Nasz biznes pamięta gorsze czasy. Lata 90. były bardzo trudne. Przemysł akurat jest cykliczny, więc przyzwyczaił się, że raz idzie dobrze, raz źle. Poza tym wielu sektorom wiedzie się bardzo dobrze. Na przykład usługi, szczególnie związane z IT, w ogóle nie widzą zastoju, tylko wzrost. Podobnie wygląda sektor energii. Wszystkie formaty odnawialnych źródeł, poczynając od energii wiatrowej poprzez fotowoltaikę po magazyny ciepła – tu wszyscy widzą rozwój. Częściowo wynika to z zastępowania brudnej energii.
Są też sektory stabilne, konsumenckie. Widać to w sieciach sklepów i u dostawców żywności. Wartościowo mają wzrost, który wynika z inflacji, ale widzą osłabienie popytu. To taka stabilność stagnacyjna, ale wielu przedsiębiorców sobie z tym radzi. Wymyśla produkty i formaty, które idą dobrze.
W polskim biznesie obserwujemy też trend, na którym nam, jako bankowi inwestycyjnemu, bardzo zależy. Chodzi o wychodzenie firm na świat. Świat z naszego punktu widzenia to Europa i Stany Zjednoczone. Reszta jest mniej istotna. Powstaje nowa kategoria „polska firma globalna”.
Możemy pomagać klientom na świecie, bo mamy tam sieć i znajomości, biura w ponad 40 krajach. Są firmy, które mają 20 proc. sprzedaży w Polsce, a 80 proc. w Europie. A firmy, które polegają na formatach internetowych, gdzie nie ma geograficznych granic, często od samego początku sprzedają w różnych krajach. Dla nich Polska to nie bieżąca koniunktura, ale bardziej kwestia stabilności przepisów, bezpiecznej siedziby. Są i globalne firmy, które mają fabryki na wszystkich kontynentach, ale siedzibę np. w Krakowie.
Przeszkadza coś tym firmom, jeśli chodzi o kwestie regulacyjne i bariery prawne w Polsce?

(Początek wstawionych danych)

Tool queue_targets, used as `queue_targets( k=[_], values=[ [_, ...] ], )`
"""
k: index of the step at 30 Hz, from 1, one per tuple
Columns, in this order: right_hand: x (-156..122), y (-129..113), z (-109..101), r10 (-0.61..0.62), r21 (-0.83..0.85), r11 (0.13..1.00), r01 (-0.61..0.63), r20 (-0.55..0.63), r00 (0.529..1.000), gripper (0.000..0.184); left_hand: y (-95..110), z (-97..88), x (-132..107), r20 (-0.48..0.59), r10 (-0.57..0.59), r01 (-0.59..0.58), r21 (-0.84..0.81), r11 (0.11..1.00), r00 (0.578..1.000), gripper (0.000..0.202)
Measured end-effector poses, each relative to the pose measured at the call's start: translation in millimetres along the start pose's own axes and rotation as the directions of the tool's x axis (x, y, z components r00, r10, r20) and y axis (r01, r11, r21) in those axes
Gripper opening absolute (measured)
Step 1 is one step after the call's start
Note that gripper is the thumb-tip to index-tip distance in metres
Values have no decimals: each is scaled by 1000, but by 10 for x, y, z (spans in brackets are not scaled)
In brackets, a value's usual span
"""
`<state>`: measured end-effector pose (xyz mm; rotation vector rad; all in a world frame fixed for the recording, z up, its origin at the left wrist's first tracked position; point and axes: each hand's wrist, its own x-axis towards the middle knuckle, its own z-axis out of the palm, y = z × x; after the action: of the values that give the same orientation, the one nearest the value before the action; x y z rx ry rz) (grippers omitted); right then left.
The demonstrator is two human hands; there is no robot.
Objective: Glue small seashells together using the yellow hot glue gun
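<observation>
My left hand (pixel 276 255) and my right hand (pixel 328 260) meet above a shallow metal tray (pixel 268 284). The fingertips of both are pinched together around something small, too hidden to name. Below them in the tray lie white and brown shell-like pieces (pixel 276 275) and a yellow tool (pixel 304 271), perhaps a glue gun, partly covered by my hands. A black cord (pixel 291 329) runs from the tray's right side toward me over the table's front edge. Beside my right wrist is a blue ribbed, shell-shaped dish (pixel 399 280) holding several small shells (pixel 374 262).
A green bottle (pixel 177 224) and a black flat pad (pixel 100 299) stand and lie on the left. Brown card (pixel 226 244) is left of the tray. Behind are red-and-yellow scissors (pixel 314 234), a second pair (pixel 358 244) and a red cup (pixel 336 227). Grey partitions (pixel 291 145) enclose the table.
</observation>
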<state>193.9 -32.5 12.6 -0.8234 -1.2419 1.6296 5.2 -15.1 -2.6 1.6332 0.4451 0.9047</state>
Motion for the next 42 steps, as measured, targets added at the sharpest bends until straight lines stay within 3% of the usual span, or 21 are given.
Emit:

Jakość prawa i jego niestabilność. Jeżeli prowadzi się biznes w jednym kraju, to trzeba się przygotować, że jest, jak jest. A jeżeli prowadzi się biznes w kilkudziesięciu krajach, i w każdym się coś dzieje, to w sposób naturalny ten biznes dąży do kraju, gdzie jest bezpiecznie. Chyba nie jest w naszym interesie utrata biznesów, które ciągle są zakotwiczone w Polsce, notowane na GPW albo mające tu siedzibę. Wiele krajów robi dużo, żeby przyciągnąć przede wszystkim swoich ludzi. Przyciąganie amerykańskiego kapitału do Polski jest trudniejsze niż utrzymywanie polskiego w Polsce. Brak stabilności i jakość tworzonego prawa to straszliwa bolączka.
Jak w tym obszarze wypadamy na tle naszych sąsiadów?
Ostatnio słyszałem od radcy prawnego międzynarodowej firmy, jakie akty zmieniają się w danym roku. Średnia z ostatnich paru lat? Zmienia się 70 proc. aktów w Polsce. W zeszłym roku – 98 proc., tych dotyczących danej firmy. Nigdzie na świecie nie ma takiego wyniku, więc się wyróżniamy. Zmiany prawa są wszędzie, ale nie tak, żeby wszystko się zmieniło niemal w jednej chwili. To zdecydowanie za dużo.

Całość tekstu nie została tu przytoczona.